Hopsoft

Posted on Mar 18, 2022 • Edited on Jul 29, 2022

Optimizing Rails connections

#ruby #rails #database #redis

This is the 3rd post in a series that starts here..

Have you ever experienced a Rails app that suddenly and inexplicably delivers dismal response times or becomes completely unresponsive? It can be incredibly confusing, especially when nothing in the environment has changed recently.

Let's look at one of the most common reasons this might happen.

Datastore Connections

Correctly configuring Rails connections can be complicated. Here's a short video that explains how easy it is to get wrong.

Note that this problem isn't isolated to your primary database either. It's possible to misconfigure any datastore that has limited connections. Postgres, Redis, Memcached, etc...

There are a few aspects of this problem to consider.

Connection Limits

Datastores have an upper limit to how many active connections they can reasonably support. System resources typically govern these limits. For example, PostgreSQL defaults to 100 connections while Redis defaults to 10,000. It's possible to override default connection limits. Just be sure you know what you're doing.

Hosting providers impose further limits. Consider that Heroku's Standard 0 Postgres plan caps at 120 connections and their Premium 0 Redis plan caps at 40.

Connection Pools

Establishing a connection is an expensive and slow operation. Connection pooling reduces overall latency by limiting how frequently connections are set up by reusing pre-established connections.

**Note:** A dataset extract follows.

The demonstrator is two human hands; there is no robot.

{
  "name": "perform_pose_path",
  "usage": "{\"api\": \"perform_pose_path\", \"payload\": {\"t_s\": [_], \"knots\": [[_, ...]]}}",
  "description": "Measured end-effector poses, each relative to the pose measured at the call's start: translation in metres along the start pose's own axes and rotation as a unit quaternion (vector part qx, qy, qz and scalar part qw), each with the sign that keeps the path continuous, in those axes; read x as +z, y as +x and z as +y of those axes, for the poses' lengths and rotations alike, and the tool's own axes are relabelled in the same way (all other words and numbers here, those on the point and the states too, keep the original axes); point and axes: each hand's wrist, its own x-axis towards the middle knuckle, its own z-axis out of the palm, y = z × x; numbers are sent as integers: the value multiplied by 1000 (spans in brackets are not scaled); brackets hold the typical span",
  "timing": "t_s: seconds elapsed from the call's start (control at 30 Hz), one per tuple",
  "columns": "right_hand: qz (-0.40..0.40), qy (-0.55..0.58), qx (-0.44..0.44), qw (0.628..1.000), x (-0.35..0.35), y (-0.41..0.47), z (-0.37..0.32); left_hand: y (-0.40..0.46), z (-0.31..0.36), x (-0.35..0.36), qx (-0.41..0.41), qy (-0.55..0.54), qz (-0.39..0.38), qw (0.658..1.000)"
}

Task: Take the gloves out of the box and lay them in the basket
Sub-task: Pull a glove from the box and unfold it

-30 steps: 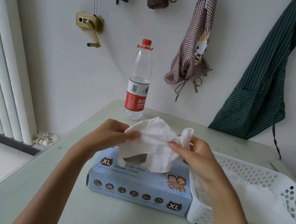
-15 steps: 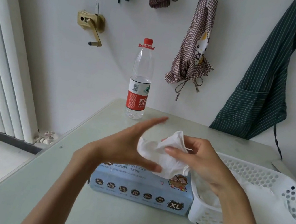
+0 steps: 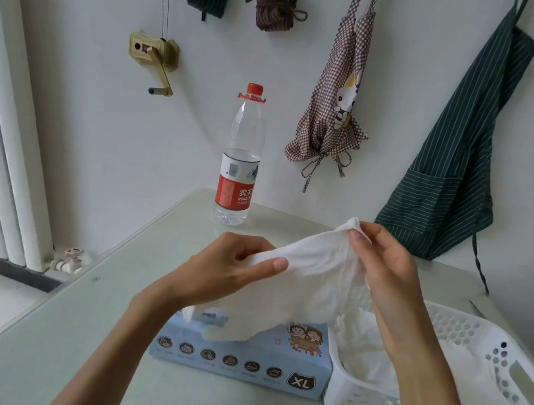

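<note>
a thin white glove point(image 3: 313, 278) held spread in the air between both hands, above the box point(image 3: 239, 357) and just left of the basket point(image 3: 467, 339). the left hand point(image 3: 231, 270) pinches the glove's lower left edge, thumb pressed over the film against curled fingers; the right hand point(image 3: 384, 265) pinches the upper right corner between thumb and fingertips, raised higher, so that the glove hangs as a slanted sheet whose loose lower part droops to the top of the box. whether that lower part rests on the box or only hangs in front of it cannot be told. the box, pale blue and marked xl, lies flat on the table point(image 3: 64, 345) with its right end touching the basket's near left corner. the basket, white and perforated, already holds a crumpled layer of white film, seemingly gloves laid in it. a bottle point(image 3: 242, 157) stands upright farther back on the table, well apart from the hands. step in hand, by judgement: one glove is out of the box and is being opened flat before placing. the next move calls for carrying both hands rightward over the basket rim, keeping the film stretched, then lowering it onto the layer inside and letting both pinches go; so light a film may cling to the fingers or fold on itself.
</note>
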Motion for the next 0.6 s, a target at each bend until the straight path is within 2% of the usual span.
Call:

The improved efficiency gained from connection pooling enables applications to serve more concurrent requests than otherwise possible based on datastore connection limits alone. Pooling is a force multiplier.

Deployment Topology

The deployment configuration plays a significant role. Consider a database with a limit of 40 connections. We'd be at capacity with 2 servers configured to use 20 connections each.

This problem compounds as the deployment becomes more complex. And the challenge isn't limited to the number of servers. We also need to account for the number of processes running per server and the number of threads active in each process.

The Variables

Typical Rails applications use the following environment variables.

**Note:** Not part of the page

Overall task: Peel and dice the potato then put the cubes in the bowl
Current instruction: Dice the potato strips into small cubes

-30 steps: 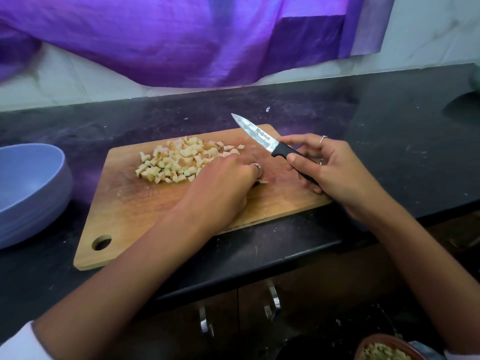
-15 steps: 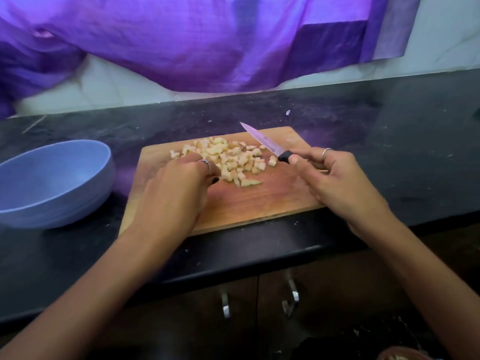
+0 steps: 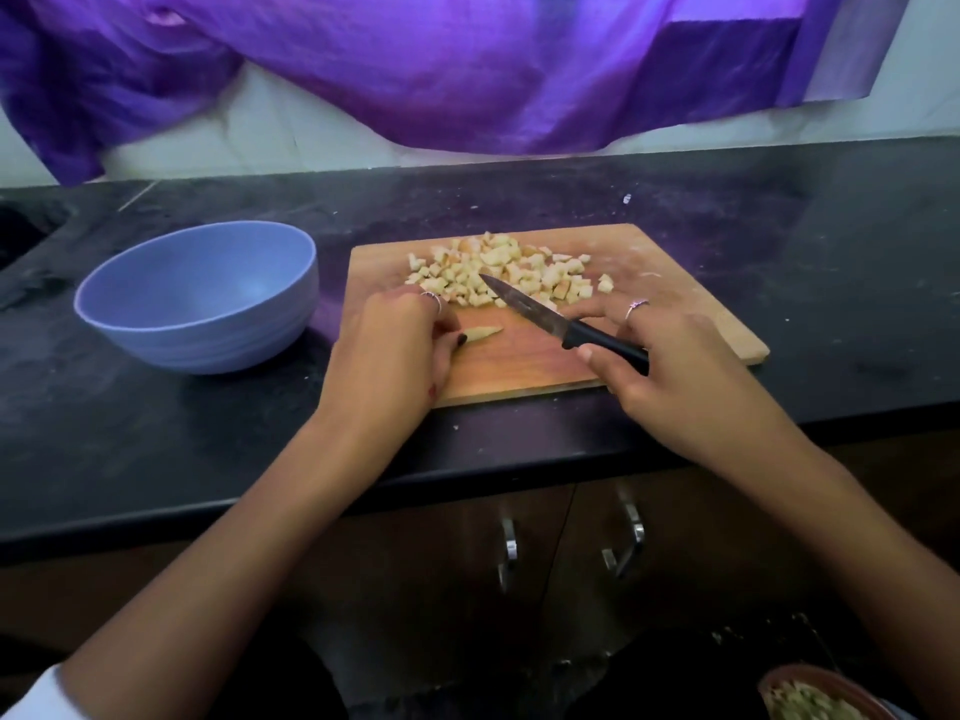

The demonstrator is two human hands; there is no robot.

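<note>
A rounded pale blue bowl (image 3: 200, 298) sits left of centre on the black stone countertop (image 3: 857, 283), and nothing shows on the part of its inside that can be seen. In the bottom right corner of the frame the rim of a brown bowl (image 3: 795, 680) pokes in, holding pale scraps that are too blurred to identify.

A rectangular wooden cutting board (image 3: 691, 304) lies in the middle of the frame, just right of the blue bowl. A loose heap of small pale potato cubes (image 3: 498, 272) covers the upper centre of the board. Below the heap, near the board's lower left, lies one thin uncut sliver of potato (image 3: 483, 333).

The left hand (image 3: 387, 348) rests at the board's left edge with its fingers curled, the fingertips pinning the left end of the sliver against the wood. A ring shows on one finger.

The right hand (image 3: 670, 366) wraps its fingers and thumb round the black handle of a small pointed knife (image 3: 524, 309). One ringed finger stretches out along the board beside the blade. The blade angles toward the upper left, its tip lying at the lower edge of the cube heap.

Purple cloth (image 3: 467, 59) hangs across the top of the frame.
</note>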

WEB_CONCURRENCY - the number of processes
RAILS_MAX_THREADS - the number of threads

These are descriptive names, but I think we can do better. Given that Rails applications do more than serve web requests, let's consider some more suitable names before looking at formulas.

SERVERS - the number of servers/dynos
PROCESSES - the number of processes
THREADS - the number of threads

We also need to factor in external systems that have access to the database. This adds another variable to consider.

EXTERNAL_CONNECTIONS

That's all the variables, now onto the formula.

The Formula

The formula is quite simple.



(SERVERS * PROCESSES * THREADS) + EXTERNAL_CONNECTIONS

Let's look at a standard Rails deployment.

2 web servers, 2 processes, 8 threads
3 worker servers, 4 processes, 16 threads
10 external connections

Here's the equation for the number of connections.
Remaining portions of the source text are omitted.